Problem to solve
The exercise asks you to copy every line below in which "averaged" appears.

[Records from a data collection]
***

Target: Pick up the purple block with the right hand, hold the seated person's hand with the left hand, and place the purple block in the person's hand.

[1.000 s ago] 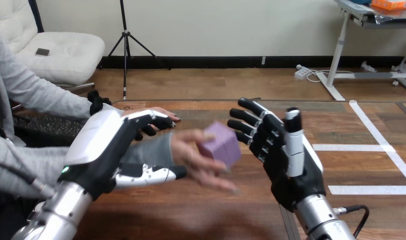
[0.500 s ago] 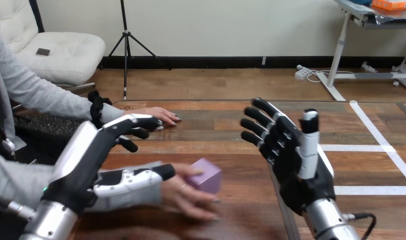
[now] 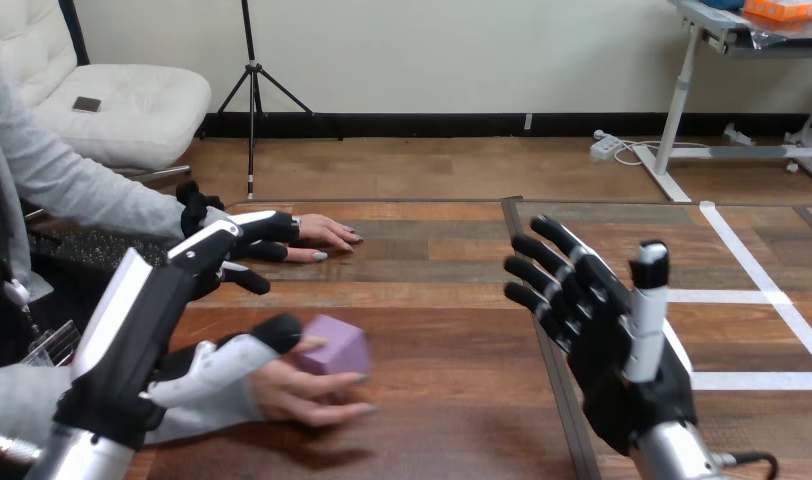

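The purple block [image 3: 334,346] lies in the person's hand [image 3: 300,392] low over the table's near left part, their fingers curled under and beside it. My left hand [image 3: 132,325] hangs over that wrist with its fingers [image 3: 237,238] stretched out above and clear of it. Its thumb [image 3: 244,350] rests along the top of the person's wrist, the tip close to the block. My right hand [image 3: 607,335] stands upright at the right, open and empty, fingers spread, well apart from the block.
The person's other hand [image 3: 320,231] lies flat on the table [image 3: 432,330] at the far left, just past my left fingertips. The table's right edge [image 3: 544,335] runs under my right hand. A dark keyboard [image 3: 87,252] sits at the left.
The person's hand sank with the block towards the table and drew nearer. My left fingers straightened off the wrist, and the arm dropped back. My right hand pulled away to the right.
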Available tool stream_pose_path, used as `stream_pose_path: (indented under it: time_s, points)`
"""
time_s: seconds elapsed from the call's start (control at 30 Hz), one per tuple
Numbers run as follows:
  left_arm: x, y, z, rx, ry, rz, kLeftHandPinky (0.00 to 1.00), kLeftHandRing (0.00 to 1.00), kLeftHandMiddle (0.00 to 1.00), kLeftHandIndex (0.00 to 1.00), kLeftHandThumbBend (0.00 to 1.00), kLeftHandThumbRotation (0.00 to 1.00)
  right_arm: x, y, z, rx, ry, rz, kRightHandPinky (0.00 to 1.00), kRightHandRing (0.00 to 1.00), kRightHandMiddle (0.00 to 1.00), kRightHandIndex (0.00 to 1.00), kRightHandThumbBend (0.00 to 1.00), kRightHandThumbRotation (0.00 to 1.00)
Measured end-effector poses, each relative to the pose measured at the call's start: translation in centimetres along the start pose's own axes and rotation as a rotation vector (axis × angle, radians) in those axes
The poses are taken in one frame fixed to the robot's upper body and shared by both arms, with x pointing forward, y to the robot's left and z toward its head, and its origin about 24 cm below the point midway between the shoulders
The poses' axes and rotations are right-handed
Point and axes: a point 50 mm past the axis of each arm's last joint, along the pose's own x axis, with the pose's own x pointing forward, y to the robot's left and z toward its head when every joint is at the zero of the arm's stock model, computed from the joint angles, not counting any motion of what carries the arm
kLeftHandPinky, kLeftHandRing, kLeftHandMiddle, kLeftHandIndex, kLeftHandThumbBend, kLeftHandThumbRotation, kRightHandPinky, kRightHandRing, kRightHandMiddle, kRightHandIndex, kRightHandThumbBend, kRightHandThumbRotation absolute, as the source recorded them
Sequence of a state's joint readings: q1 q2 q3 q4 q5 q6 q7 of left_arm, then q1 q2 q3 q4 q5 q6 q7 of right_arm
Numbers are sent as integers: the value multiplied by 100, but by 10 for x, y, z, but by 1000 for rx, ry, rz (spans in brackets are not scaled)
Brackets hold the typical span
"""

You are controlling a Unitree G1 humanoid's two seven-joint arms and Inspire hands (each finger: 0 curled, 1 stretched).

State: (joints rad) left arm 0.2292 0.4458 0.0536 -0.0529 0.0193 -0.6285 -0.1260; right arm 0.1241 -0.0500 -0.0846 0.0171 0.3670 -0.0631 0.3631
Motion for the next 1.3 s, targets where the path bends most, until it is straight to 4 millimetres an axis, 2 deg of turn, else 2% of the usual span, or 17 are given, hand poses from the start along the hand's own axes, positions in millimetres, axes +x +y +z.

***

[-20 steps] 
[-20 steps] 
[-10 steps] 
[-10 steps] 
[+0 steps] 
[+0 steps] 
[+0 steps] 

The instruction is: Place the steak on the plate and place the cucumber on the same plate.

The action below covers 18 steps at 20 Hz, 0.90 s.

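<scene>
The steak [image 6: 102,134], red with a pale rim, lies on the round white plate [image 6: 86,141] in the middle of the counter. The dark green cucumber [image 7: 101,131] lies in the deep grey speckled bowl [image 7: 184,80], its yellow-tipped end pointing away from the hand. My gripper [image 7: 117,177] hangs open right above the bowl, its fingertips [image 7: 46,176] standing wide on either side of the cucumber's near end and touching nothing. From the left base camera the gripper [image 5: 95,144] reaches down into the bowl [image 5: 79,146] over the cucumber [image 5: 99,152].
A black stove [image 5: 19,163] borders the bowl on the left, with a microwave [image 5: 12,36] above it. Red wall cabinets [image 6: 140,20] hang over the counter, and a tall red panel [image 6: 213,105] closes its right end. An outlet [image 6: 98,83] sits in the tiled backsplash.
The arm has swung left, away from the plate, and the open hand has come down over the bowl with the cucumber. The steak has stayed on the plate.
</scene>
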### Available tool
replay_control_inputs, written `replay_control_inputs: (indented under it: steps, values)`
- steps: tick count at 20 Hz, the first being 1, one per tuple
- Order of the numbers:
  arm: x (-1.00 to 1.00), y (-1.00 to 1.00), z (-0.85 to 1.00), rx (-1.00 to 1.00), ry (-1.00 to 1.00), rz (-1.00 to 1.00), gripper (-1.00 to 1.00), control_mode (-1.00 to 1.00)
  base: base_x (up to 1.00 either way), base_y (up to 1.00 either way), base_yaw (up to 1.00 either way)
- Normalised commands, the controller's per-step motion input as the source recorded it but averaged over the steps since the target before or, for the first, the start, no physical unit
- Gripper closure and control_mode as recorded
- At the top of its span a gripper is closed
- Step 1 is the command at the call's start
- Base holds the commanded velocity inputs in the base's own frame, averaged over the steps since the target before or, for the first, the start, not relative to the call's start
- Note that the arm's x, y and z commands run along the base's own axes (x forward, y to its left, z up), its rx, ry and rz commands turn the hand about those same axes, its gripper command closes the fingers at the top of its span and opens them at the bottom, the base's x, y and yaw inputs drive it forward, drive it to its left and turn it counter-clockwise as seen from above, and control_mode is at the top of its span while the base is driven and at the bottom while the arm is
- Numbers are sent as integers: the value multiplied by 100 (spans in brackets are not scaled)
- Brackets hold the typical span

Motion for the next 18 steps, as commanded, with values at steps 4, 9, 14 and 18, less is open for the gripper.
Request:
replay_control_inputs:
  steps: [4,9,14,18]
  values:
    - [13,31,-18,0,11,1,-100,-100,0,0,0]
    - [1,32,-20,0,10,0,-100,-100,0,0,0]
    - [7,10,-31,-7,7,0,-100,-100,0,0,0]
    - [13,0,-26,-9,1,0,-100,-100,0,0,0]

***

Exercise result
- Normalised commands, the controller's per-step motion input as the source recorded it but averaged over the steps since the target before or, for the first, the start, no physical unit
- Base holds the commanded velocity inputs in the base's own frame, averaged over the steps since the target before or, for the first, the start, not relative to the call's start

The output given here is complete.